## What you have to do
Retype each line of the listing below, from the first through the one holding "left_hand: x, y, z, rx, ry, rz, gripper", with no other lines.
Dataset section Block Start
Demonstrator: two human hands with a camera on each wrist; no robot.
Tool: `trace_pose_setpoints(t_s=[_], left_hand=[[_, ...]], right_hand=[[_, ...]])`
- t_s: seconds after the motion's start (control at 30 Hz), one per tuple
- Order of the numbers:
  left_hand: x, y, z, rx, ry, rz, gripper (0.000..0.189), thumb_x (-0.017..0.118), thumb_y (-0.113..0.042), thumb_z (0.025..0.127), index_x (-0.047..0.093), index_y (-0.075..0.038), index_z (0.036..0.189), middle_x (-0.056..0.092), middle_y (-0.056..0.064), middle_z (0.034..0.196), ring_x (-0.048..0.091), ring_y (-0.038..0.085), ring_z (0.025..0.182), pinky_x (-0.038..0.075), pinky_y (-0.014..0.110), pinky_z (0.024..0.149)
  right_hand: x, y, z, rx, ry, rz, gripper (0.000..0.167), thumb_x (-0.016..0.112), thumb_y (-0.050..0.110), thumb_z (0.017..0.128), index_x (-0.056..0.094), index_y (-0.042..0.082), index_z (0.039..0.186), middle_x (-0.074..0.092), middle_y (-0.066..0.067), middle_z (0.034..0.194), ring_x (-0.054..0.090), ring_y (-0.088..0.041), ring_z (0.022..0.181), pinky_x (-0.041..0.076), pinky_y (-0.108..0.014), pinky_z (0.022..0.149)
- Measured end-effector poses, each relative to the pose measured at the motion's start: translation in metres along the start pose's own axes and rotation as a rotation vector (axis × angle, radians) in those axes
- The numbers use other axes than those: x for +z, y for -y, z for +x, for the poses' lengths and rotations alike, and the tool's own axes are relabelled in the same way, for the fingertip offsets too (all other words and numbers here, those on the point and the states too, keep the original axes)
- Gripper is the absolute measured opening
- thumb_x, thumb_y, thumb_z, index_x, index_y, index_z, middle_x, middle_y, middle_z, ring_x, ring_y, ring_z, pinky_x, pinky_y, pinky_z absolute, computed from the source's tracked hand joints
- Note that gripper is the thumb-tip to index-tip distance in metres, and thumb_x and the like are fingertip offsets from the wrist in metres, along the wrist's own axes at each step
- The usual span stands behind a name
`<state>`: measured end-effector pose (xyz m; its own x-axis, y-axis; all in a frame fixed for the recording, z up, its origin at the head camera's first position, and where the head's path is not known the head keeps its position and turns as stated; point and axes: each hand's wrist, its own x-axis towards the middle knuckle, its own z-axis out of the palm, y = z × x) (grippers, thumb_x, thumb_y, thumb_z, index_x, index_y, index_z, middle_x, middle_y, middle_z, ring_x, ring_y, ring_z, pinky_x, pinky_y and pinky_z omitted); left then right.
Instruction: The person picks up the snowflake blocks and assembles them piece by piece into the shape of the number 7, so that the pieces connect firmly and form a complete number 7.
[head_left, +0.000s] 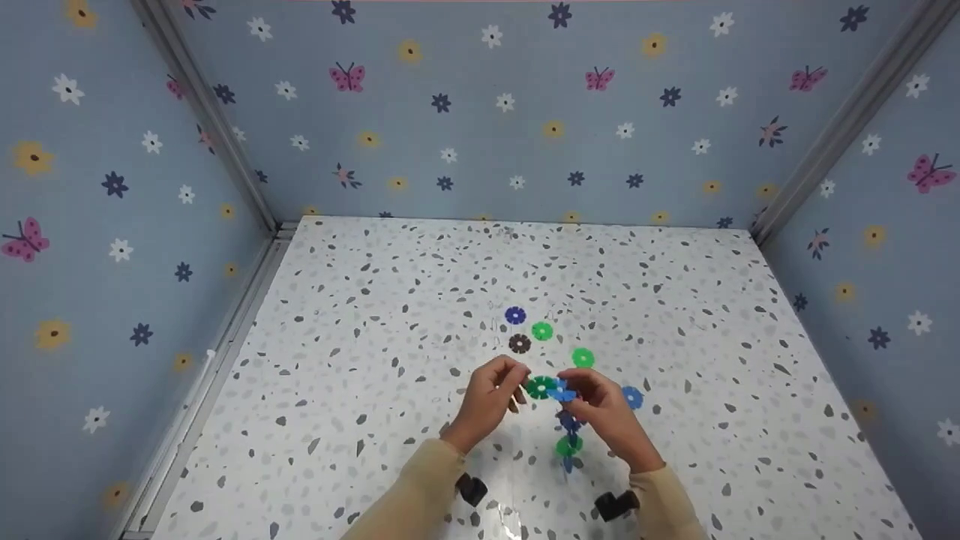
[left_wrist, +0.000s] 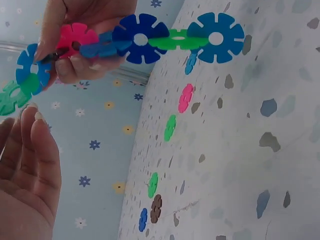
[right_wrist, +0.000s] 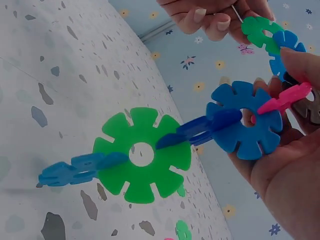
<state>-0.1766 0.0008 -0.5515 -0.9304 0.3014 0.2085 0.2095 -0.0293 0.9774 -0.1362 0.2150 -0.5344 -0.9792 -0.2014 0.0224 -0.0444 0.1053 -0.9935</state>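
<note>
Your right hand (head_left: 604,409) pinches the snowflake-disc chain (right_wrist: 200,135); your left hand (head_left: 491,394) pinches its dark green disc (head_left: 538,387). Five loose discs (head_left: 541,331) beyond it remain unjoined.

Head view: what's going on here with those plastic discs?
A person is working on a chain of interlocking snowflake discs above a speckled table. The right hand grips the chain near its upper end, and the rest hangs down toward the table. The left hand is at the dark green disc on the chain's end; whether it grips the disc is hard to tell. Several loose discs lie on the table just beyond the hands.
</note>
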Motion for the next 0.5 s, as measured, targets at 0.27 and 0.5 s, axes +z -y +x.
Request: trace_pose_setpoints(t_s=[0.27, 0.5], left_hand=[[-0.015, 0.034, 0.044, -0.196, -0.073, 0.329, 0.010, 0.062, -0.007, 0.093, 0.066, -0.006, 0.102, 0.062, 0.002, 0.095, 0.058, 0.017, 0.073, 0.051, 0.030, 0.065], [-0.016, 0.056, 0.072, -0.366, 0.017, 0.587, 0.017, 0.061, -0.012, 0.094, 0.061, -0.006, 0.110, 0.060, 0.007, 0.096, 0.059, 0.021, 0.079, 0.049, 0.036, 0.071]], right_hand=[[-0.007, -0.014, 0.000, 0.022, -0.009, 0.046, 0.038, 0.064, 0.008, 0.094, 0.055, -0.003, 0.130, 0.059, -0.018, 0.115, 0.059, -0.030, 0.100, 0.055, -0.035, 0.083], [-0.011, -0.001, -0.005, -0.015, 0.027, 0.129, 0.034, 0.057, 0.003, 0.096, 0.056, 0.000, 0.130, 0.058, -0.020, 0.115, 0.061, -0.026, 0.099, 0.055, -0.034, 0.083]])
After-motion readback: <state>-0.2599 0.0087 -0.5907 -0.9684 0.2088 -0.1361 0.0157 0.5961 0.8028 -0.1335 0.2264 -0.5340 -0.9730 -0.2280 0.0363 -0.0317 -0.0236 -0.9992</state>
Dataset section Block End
## Result
Demonstrator: two human hands with a camera on each wrist; no robot.
Tool: `trace_pose_setpoints(t_s=[_], left_hand=[[_, ...]], right_hand=[[_, ...]])`
- t_s: seconds after the motion's start (control at 30 Hz), one per tuple
- Order of the numbers:
  left_hand: x, y, z, rx, ry, rz, gripper (0.000..0.189), thumb_x (-0.017..0.118), thumb_y (-0.113..0.042), thumb_z (0.025..0.127), index_x (-0.047..0.093), index_y (-0.075..0.038), index_z (0.036..0.189), middle_x (-0.056..0.092), middle_y (-0.056..0.064), middle_z (0.034..0.196), ring_x (-0.048..0.091), ring_y (-0.038..0.085), ring_z (0.025..0.182), pinky_x (-0.038..0.075), pinky_y (-0.014..0.110), pinky_z (0.024..0.149)

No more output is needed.